Directions for this task - Output every line below without omitting or altering anything.

Data extract -
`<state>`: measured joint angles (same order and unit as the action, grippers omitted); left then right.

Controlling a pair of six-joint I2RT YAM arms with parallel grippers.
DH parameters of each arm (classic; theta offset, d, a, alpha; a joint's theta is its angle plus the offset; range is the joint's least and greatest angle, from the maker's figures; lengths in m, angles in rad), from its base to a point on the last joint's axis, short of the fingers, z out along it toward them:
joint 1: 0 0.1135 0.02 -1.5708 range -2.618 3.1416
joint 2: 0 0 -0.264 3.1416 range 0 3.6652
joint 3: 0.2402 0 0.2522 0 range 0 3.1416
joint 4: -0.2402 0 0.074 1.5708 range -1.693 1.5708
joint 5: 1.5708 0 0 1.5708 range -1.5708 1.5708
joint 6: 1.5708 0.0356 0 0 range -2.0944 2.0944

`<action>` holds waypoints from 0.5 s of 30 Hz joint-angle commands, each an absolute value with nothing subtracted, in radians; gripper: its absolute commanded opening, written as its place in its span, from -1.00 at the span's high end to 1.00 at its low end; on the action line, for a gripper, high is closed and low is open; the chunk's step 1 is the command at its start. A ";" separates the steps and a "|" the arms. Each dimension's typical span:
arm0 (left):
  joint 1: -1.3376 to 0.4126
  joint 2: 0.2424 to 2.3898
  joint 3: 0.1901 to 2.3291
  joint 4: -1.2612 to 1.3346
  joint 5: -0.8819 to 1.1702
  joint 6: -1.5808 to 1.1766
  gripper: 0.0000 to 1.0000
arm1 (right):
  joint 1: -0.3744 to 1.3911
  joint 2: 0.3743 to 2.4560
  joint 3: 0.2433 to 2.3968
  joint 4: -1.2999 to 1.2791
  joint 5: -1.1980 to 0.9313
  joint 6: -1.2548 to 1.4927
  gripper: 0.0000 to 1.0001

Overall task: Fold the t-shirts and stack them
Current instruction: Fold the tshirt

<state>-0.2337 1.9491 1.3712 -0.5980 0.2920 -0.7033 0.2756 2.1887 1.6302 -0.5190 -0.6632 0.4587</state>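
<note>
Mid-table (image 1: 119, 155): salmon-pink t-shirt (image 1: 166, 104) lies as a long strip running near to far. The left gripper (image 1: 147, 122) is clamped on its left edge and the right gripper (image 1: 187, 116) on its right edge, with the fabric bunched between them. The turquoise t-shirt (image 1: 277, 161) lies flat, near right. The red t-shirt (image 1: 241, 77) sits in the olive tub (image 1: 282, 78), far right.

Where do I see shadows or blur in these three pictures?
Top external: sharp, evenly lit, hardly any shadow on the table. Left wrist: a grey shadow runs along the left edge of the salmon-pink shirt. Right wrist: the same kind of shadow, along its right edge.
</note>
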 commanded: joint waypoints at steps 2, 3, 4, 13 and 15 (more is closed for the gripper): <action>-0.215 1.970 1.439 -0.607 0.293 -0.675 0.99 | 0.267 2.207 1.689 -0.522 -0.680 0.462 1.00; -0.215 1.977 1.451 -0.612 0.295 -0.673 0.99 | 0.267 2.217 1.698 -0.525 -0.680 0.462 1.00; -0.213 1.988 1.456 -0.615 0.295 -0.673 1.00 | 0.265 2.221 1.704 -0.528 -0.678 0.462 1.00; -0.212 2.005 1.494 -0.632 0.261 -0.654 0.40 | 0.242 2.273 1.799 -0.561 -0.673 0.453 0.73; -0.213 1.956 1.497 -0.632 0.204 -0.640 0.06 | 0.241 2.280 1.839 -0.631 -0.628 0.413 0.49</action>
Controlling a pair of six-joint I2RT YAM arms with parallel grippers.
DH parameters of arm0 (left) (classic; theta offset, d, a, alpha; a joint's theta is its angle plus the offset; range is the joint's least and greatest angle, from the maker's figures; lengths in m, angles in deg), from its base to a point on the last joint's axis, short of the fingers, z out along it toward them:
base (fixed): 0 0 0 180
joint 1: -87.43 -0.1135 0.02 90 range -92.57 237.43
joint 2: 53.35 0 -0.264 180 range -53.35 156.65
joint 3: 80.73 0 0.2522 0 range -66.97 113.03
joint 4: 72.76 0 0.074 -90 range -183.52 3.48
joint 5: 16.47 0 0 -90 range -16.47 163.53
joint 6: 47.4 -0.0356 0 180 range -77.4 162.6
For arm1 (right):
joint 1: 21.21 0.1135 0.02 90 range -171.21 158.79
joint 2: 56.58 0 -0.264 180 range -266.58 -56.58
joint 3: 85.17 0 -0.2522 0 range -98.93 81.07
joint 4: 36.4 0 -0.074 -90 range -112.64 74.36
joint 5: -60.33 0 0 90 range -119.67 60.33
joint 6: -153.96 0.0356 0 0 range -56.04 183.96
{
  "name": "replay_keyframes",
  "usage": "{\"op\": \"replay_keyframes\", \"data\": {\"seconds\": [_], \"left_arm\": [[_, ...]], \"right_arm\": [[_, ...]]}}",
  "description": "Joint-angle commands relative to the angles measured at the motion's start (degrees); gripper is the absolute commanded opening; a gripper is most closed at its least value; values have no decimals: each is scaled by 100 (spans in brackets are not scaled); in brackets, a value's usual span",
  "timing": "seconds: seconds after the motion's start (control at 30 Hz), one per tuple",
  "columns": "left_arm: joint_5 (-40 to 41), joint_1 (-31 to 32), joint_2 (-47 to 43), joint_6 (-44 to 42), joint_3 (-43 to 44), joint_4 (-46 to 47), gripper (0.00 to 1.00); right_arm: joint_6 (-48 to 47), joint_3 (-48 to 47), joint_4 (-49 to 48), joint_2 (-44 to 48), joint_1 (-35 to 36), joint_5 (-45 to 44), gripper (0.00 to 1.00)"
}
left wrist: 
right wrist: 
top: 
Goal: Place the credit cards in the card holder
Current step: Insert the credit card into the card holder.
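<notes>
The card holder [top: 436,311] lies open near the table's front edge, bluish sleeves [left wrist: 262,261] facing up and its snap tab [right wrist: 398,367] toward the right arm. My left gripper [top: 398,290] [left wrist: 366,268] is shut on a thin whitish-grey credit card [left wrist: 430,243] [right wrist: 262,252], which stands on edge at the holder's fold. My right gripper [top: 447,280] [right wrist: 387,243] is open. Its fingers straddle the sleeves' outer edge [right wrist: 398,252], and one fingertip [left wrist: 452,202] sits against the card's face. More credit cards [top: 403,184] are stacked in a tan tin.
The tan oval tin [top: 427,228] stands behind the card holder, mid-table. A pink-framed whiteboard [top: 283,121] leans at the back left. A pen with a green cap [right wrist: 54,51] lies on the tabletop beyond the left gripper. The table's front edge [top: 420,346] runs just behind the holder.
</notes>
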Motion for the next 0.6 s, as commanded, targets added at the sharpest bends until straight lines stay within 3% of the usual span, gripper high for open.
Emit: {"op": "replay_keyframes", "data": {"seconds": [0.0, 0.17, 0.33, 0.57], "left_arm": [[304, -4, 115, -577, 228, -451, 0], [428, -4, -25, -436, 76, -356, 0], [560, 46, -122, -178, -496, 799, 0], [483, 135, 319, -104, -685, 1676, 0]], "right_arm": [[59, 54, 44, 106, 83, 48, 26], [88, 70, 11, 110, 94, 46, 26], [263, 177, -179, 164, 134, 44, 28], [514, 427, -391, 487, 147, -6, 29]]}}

Result of the task -
`<state>`: measured joint angles (same order and unit as the action, grippers omitted); left then right.

Controlling a pair of six-joint I2RT YAM arms with parallel grippers.
DH parameters of each arm (classic; theta offset, d, a, alpha; a joint's theta is its angle plus the offset; range is the joint's least and greatest angle, from the maker's figures; lengths in m, angles in rad), from its base to a point on the last joint's axis, short of the fingers, z out along it toward them:
joint 1: 0 0.1135 0.02 -1.5708 range -2.618 3.1416
joint 2: 0 0 -0.264 3.1416 range 0 3.6652
joint 3: 0.2402 0 0.2522 0 range 0 3.1416
joint 4: -0.2402 0 0.074 1.5708 range -1.693 1.5708
joint 5: 1.5708 0 0 1.5708 range -1.5708 1.5708
joint 6: 1.5708 0.0356 0 0 range -2.0944 2.0944

`<action>` holds waypoints from 0.5 s of 30 Hz joint-angle commands, each an absolute value with nothing subtracted, in radians; gripper: its absolute commanded opening, written as its place in its span, from -1.00 at the span's high end to 1.00 at its low end; on the action line, for a gripper, high is closed and low is open; the chunk's step 1 is the command at its start. A ";" separates the steps and a "|" the arms. Each dimension's typical span:
arm0 (left):
  joint 1: -1.3376 to 0.4126
  joint 2: 0.2424 to 2.3898
  joint 3: 0.1901 to 2.3291
  joint 4: -1.2612 to 1.3346
  joint 5: -0.8819 to 1.1702
  joint 6: -1.5808 to 1.1766
  gripper: 0.0000 to 1.0000
arm1 (right):
  joint 1: -0.3744 to 1.3911
  joint 2: 0.3743 to 2.4560
  joint 3: 0.2433 to 2.3968
  joint 4: -1.2999 to 1.2791
  joint 5: -1.1980 to 0.9313
  joint 6: -1.2548 to 1.4927
  gripper: 0.0000 to 1.0001

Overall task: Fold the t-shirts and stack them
Current instruction: Fold the tshirt

<state>-0.2337 1.9491 1.3712 -0.5980 0.2920 -0.7033 0.2756 2.1887 1.6302 -0.5190 -0.6632 0.4587</state>
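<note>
Mid-table (image 1: 119, 155): salmon-pink t-shirt (image 1: 166, 104) lies as a long strip running near to far. The left gripper (image 1: 147, 122) is clamped on its left edge and the right gripper (image 1: 187, 116) on its right edge, with the fabric bunched between them. The turquoise t-shirt (image 1: 277, 161) lies flat, near right. The red t-shirt (image 1: 241, 77) sits in the olive tub (image 1: 282, 78), far right.

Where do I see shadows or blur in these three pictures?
Top external: sharp, evenly lit, hardly any shadow on the table. Left wrist: a grey shadow runs along the left edge of the salmon-pink shirt. Right wrist: the same kind of shadow, along its right edge.
</note>
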 commanded: joint waypoints at steps 2, 3, 4, 13 and 15 (more is closed for the gripper): <action>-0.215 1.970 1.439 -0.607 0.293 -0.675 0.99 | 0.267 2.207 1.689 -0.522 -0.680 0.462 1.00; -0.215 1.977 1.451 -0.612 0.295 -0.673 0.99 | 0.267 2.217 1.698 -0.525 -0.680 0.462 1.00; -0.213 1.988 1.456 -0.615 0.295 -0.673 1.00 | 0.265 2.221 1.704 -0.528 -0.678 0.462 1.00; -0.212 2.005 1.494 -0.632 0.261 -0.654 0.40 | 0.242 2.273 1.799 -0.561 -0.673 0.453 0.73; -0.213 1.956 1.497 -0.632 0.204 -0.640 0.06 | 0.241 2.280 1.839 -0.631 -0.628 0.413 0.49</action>
Controlling a pair of six-joint I2RT YAM arms with parallel grippers.
DH parameters of arm0 (left) (classic; theta offset, d, a, alpha; a joint's theta is its angle plus the offset; range is the joint's least and greatest angle, from the maker's figures; lengths in m, angles in deg), from its base to a point on the last joint's axis, short of the fingers, z out along it toward them:
base (fixed): 0 0 0 180
joint 1: -87.43 -0.1135 0.02 90 range -92.57 237.43
joint 2: 53.35 0 -0.264 180 range -53.35 156.65
joint 3: 80.73 0 0.2522 0 range -66.97 113.03
joint 4: 72.76 0 0.074 -90 range -183.52 3.48
joint 5: 16.47 0 0 -90 range -16.47 163.53
joint 6: 47.4 -0.0356 0 180 range -77.4 162.6
For arm1 (right):
joint 1: 21.21 0.1135 0.02 90 range -171.21 158.79
joint 2: 56.58 0 -0.264 180 range -266.58 -56.58
joint 3: 85.17 0 -0.2522 0 range -98.93 81.07
joint 4: 36.4 0 -0.074 -90 range -112.64 74.36
joint 5: -60.33 0 0 90 range -119.67 60.33
joint 6: -153.96 0.0356 0 0 range -56.04 183.96
{
  "name": "replay_keyframes",
  "usage": "{\"op\": \"replay_keyframes\", \"data\": {\"seconds\": [_], \"left_arm\": [[_, ...]], \"right_arm\": [[_, ...]]}}",
  "description": "Joint-angle commands relative to the angles measured at the motion's start (degrees); gripper is the absolute commanded opening; a gripper is most closed at its least value; values have no decimals: each is scaled by 100 (spans in brackets are not scaled); in brackets, a value's usual span",
  "timing": "seconds: seconds after the motion's start (control at 30 Hz), one per tuple",
  "columns": "left_arm: joint_5 (-40 to 41), joint_1 (-31 to 32), joint_2 (-47 to 43), joint_6 (-44 to 42), joint_3 (-43 to 44), joint_4 (-46 to 47), gripper (0.00 to 1.00); right_arm: joint_6 (-48 to 47), joint_3 (-48 to 47), joint_4 (-49 to 48), joint_2 (-44 to 48), joint_1 (-35 to 36), joint_5 (-45 to 44), gripper (0.00 to 1.00)"
}
left wrist: 
right wrist: 
top: 
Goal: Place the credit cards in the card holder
Current step: Insert the credit card into the card holder.
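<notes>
The card holder [top: 436,311] lies open near the table's front edge, bluish sleeves [left wrist: 262,261] facing up and its snap tab [right wrist: 398,367] toward the right arm. My left gripper [top: 398,290] [left wrist: 366,268] is shut on a thin whitish-grey credit card [left wrist: 430,243] [right wrist: 262,252], which stands on edge at the holder's fold. My right gripper [top: 447,280] [right wrist: 387,243] is open. Its fingers straddle the sleeves' outer edge [right wrist: 398,252], and one fingertip [left wrist: 452,202] sits against the card's face. More credit cards [top: 403,184] are stacked in a tan tin.
The tan oval tin [top: 427,228] stands behind the card holder, mid-table. A pink-framed whiteboard [top: 283,121] leans at the back left. A pen with a green cap [right wrist: 54,51] lies on the tabletop beyond the left gripper. The table's front edge [top: 420,346] runs just behind the holder.
</notes>
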Motion for the next 0.6 s, as commanded, targets added at the sharpest bends until straight lines stay within 3% of the usual span, gripper high for open.
Emit: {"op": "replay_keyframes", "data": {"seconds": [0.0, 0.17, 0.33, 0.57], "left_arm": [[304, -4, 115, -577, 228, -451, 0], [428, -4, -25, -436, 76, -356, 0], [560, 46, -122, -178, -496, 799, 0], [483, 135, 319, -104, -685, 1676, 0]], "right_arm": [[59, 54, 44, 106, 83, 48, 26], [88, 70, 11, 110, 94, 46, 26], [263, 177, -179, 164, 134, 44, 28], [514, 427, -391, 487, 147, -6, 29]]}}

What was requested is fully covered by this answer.